GIVEN MATERIAL below:

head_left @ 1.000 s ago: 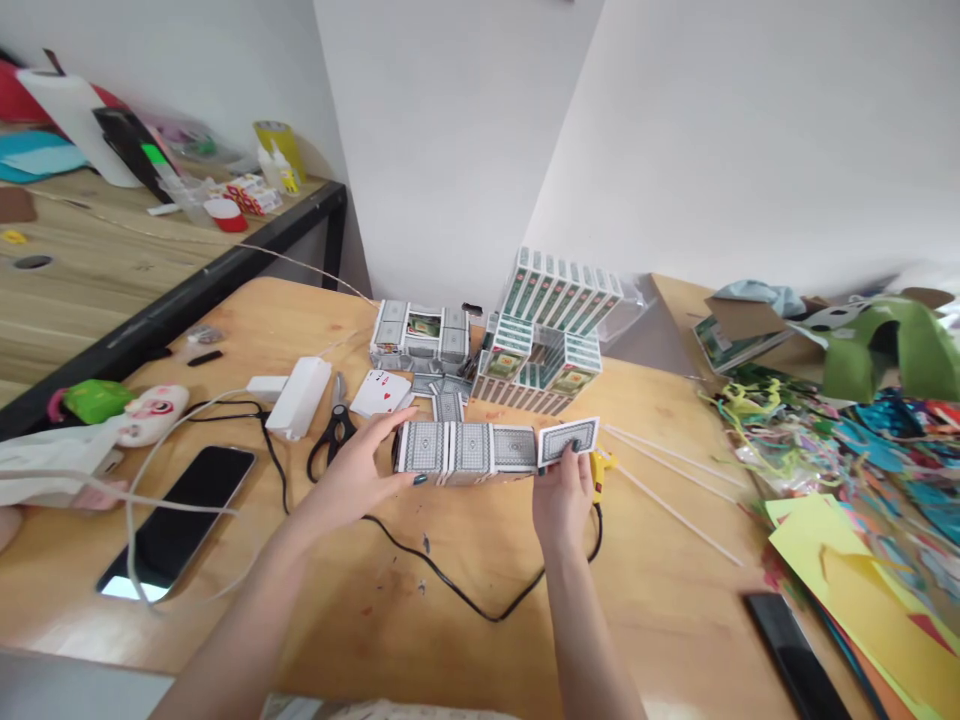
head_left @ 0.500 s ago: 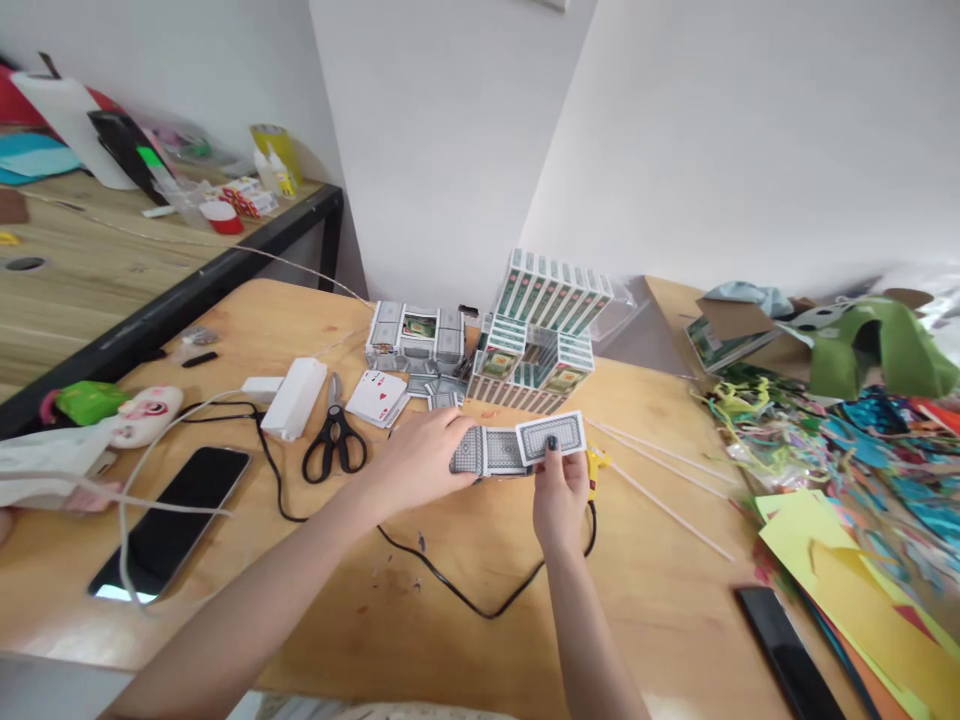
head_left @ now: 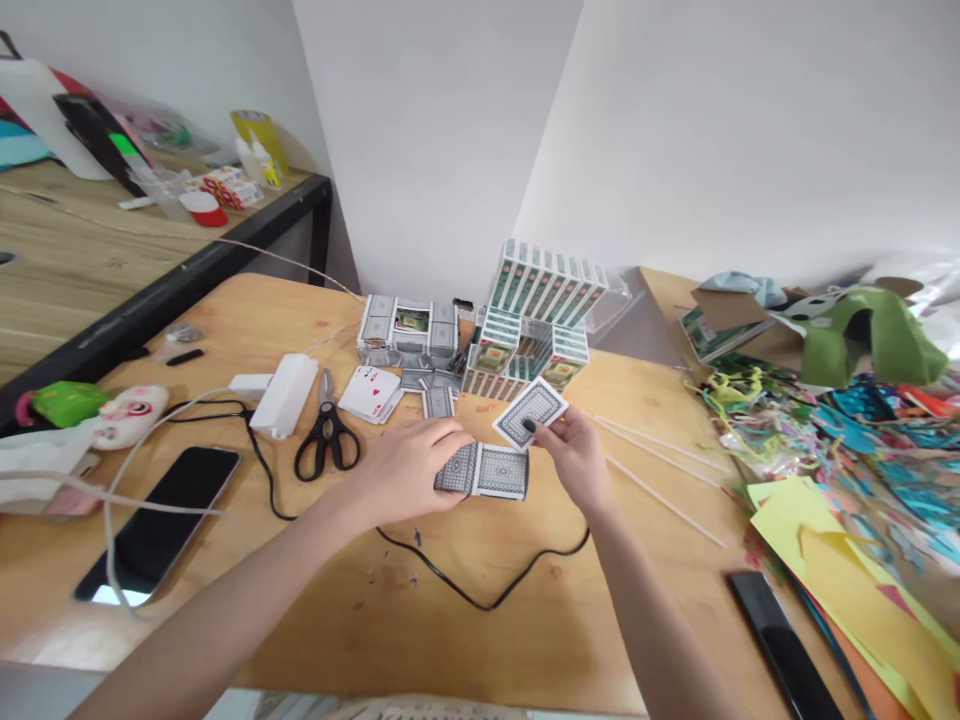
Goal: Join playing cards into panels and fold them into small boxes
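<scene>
My left hand grips the left end of a piece made of joined playing cards, their grey patterned backs facing up. In my right hand a single playing card is pinched, tilted, its patterned back toward me, just above the piece's right end. Behind them stands a stacked structure of green and white card boxes. Left of it sits a box-like form covered with cards. A small pile of face-up cards and a loose grey-backed card lie near my left hand.
Black scissors, a white adapter and a phone lie on the left. A black cable loops in front. Thin white sticks, yellow paper and colourful scraps are on the right.
My right hand has turned the single card to a steeper slant and drawn it up off the joined piece's right end. My left hand and the piece have shifted slightly left and down.
</scene>
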A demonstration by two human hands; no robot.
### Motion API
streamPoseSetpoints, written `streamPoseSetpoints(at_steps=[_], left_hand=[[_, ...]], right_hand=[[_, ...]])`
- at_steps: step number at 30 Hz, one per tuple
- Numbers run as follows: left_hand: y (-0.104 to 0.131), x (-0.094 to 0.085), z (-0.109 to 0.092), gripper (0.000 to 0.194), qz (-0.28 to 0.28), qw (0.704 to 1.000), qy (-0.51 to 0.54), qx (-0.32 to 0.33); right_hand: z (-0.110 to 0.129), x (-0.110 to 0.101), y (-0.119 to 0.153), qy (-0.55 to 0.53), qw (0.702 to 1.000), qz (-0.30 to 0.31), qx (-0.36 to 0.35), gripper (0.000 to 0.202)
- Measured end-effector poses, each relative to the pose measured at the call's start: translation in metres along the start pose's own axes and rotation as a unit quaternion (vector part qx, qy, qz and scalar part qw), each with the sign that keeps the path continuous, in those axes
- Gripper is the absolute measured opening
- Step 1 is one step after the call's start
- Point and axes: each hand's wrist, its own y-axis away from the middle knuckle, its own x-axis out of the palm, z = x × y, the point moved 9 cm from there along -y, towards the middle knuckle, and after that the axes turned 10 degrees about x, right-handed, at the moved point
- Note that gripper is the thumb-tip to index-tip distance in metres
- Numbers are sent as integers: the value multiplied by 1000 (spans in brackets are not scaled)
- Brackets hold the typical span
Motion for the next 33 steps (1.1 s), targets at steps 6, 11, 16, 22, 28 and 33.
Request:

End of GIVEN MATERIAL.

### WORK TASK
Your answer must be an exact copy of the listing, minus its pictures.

### WRITTEN RESPONSE
head_left @ 1.000 s ago: 
head_left @ 0.500 s ago: 
head_left @ now: 
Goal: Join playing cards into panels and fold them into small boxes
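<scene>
My left hand grips the left end of a piece made of joined playing cards, their grey patterned backs facing up. In my right hand a single playing card is pinched, tilted, its patterned back toward me, just above the piece's right end. Behind them stands a stacked structure of green and white card boxes. Left of it sits a box-like form covered with cards. A small pile of face-up cards and a loose grey-backed card lie near my left hand.
Black scissors, a white adapter and a phone lie on the left. A black cable loops in front. Thin white sticks, yellow paper and colourful scraps are on the right.
My right hand has turned the single card to a steeper slant and drawn it up off the joined piece's right end. My left hand and the piece have shifted slightly left and down.
</scene>
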A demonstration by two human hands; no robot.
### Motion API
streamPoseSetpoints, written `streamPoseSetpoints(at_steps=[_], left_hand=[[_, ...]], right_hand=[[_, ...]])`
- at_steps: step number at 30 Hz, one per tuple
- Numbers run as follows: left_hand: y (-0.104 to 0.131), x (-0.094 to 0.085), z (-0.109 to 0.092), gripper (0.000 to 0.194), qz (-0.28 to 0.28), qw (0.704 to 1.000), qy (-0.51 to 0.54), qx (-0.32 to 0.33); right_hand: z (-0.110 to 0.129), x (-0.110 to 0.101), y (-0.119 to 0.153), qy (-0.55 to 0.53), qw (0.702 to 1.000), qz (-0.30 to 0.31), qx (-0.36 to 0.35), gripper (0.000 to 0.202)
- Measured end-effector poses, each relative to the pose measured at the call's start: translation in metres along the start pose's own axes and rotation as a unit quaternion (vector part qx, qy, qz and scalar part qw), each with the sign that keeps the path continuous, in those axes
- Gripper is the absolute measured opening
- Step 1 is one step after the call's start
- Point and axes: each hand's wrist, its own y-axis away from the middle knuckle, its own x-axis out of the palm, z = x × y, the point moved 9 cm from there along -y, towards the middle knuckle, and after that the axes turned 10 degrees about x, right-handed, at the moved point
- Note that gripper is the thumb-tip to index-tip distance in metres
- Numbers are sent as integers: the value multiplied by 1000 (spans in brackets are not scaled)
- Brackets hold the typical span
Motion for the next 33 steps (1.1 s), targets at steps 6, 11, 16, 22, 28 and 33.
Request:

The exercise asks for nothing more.